Emojis have become an integral part of our conversations and a fun way to express ourselves. Thanks to updates to the Unicode block over the years, emojis have become more diverse and inclusive, giving users the ability to change skin color and including more LGBT+ options. Yet despite the work that has been done to grow the library of emojis, there’s still plenty of room for improvement, as highlighted by Adobe’s Global Emoji Diversity & Inclusion Report.
The report results from a global survey of 7,000 people who use emojis, focusing on their impact on representation or lack thereof. The biggest takeaway is that there’s still not enough diversity amongst the selection of emojis. For instance, only half of the users feel like they are represented within the current selection of emojis, while less than half of those with disabilities feel represented.
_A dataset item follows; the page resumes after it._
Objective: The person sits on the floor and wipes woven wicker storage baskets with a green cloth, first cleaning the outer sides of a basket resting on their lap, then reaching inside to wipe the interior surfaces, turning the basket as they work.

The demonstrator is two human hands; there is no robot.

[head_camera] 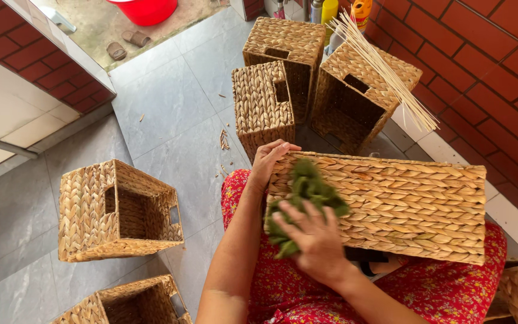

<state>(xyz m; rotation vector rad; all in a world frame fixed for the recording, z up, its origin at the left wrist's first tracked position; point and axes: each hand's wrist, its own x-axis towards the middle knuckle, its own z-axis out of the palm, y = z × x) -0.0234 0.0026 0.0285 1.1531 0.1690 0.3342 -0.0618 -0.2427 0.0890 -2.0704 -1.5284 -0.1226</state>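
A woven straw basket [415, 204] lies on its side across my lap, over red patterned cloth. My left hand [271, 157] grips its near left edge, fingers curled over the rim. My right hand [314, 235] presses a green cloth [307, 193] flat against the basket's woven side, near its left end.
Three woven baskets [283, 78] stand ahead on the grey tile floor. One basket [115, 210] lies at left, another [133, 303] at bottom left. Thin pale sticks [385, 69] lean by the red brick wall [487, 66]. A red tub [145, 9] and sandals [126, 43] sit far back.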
Most users seem to agree that emojis should continue to become more diverse and inclusive and that they can “help spark positive conversations about important cultural and societal issues.” Emojis can achieve this by adding more customization options like hair, body type, and eye color. Adobe typeface designer Paul Hunt notes that this is one of the challenges that emojis face, being that they’re so small and can only be so detailed. Google’s Emoji Kitchen, on the other hand, is available on all best Android phones and lets you create the best emoji mashups with Gboard, highlighting the various ways that emojis can be customized on the spot.
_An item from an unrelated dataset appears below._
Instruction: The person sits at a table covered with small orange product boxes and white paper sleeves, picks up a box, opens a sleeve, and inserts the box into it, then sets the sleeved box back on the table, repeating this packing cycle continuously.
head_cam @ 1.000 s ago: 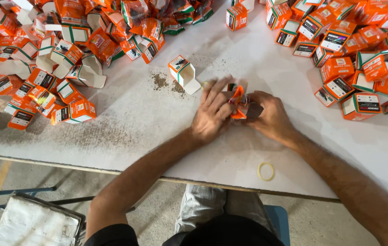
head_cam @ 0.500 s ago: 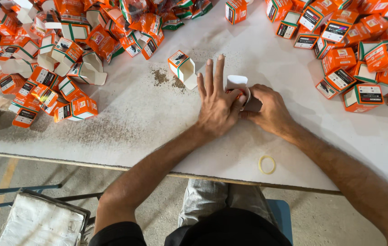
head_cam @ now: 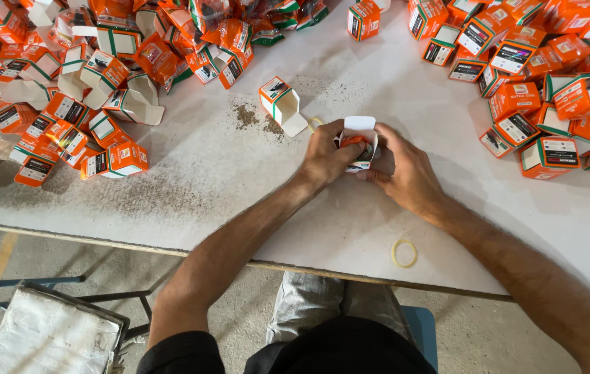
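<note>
Both my hands meet at the middle of the white table (head_cam: 191,173) on a small orange-and-white carton (head_cam: 361,131) whose top flap stands open. My left hand (head_cam: 326,156) grips its left side, with the thumb pressing something orange and dark into the opening. My right hand (head_cam: 405,170) holds the carton from the right. Just beyond my left hand stands another open orange carton (head_cam: 277,100) with its flap down.
A heap of open orange cartons (head_cam: 80,83) fills the far left, a heap of closed ones (head_cam: 551,76) the far right. Dark crumbs (head_cam: 246,116) lie near the open carton. A rubber band (head_cam: 404,253) lies by the front edge. A metal crate (head_cam: 46,332) sits on the floor.
My left hand, spread flat beside the carton half a second ago, has closed onto it. The carton's white flap is now up and the contents sit inside the opening.
</note>
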`<state>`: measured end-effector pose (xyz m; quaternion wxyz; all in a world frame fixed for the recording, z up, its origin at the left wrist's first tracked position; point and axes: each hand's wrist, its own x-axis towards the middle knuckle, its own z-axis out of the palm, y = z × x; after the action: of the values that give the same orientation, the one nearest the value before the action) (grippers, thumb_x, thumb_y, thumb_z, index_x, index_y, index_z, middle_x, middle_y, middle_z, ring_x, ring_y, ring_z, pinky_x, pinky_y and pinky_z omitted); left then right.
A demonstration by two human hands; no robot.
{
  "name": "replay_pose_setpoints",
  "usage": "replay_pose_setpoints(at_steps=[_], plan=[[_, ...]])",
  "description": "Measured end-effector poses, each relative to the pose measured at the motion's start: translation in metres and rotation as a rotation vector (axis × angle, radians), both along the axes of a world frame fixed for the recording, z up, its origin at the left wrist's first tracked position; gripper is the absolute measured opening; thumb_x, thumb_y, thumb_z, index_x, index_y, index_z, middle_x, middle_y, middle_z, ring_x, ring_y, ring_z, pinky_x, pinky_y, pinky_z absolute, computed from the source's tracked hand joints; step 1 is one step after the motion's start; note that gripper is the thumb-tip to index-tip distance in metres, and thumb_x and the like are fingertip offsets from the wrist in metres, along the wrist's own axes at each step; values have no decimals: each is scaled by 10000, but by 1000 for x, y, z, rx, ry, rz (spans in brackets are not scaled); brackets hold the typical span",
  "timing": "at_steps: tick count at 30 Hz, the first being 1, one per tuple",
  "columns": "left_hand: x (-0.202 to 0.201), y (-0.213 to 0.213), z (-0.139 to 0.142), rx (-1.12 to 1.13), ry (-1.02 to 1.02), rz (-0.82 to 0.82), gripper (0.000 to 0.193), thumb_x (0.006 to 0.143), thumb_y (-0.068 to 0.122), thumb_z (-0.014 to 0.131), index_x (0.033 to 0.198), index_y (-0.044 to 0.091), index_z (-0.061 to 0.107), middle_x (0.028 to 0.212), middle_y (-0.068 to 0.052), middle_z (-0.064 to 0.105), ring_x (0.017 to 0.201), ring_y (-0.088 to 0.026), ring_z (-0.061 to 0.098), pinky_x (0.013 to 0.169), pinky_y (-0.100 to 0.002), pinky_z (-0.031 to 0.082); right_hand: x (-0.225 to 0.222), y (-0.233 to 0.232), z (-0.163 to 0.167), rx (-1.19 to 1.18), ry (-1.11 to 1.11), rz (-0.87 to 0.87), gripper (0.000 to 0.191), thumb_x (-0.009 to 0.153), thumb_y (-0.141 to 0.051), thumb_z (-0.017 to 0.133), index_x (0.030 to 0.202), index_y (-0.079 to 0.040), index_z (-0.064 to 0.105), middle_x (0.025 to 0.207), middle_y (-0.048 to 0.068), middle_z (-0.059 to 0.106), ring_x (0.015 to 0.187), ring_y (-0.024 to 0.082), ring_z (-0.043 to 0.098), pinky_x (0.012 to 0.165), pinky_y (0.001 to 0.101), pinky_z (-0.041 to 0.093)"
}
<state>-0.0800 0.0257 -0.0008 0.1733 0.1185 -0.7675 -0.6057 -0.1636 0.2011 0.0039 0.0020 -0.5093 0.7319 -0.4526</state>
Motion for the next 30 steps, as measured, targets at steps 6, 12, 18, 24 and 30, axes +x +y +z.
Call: replay_pose_setpoints(at_steps=[6,12,18,24,30], plan=[[5,-1,2,96,-28,-82,328,864,76,675,1173,-34,677,951,-91,733,790,-140,684,687,-324,579,4,6,-1,-16,25,41,589,803,-163,863,1294,-26,569,1207,182,700,1129,349,683,904,433,561],[15,-34,4,703,-54,-419,352,882,147,608,1159,-54,688,821,-102,680,653,-158,662,632,-319,629,-1,4,-4,-10,249,67,438,787,-123,853,1170,-46,656,1223,169,693,1126,372,669,919,461,557],[-12,-32,-1,442,-234,-208,212,890,64,700,1039,-81,659,756,-98,672,558,-158,624,496,-339,578,0,3,-2,1,222,70,366,805,-112,841,1113,-56,652,1238,174,693,1120,371,672,885,451,559],[1,-3,2,-242,24,-78,160,937,44,668,1068,-39,709,928,-124,719,849,-229,705,731,-359,589,2,6,3,27,109,53,389,814,-157,855,1084,-28,606,1108,151,719,1020,359,700,840,439,560],[38,-4,8,-678,419,-187,324,957,79,714,1265,2,649,1357,-195,653,1256,-346,667,1046,-389,577,-3,7,-9,75,87,-17,577,832,-229,857,1182,-19,449,1077,198,693,1018,409,700,812,469,555]])
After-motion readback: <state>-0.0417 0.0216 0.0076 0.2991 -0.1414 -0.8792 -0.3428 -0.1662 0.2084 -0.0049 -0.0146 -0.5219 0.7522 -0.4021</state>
Adobe states that while changes to the emoji library are up to the Unicode Consortium, partnering with organizations like Emojination can help make the case to push for better representation:
Adobe’s support has been critical to Emojination’s five-year push for more inclusive and representative emoji, as it allows us to provide support to the passionate individuals who are pushing to see themselves and their cultures represented, which has resulted in emoji for sari, hijab, boomerang, piñata, matryoshka doll, long drum, arepa and bubble tea.
It shows that something small like an emoji can have a big impact on representation and how we communicate. Hopefully, as the library continues to grow and company’s like Adobe continue to bring attention to the matter, emojis can add more inclusive options so anyone can feel seen, regardless of race, sexuality, gender, age, ability, and more.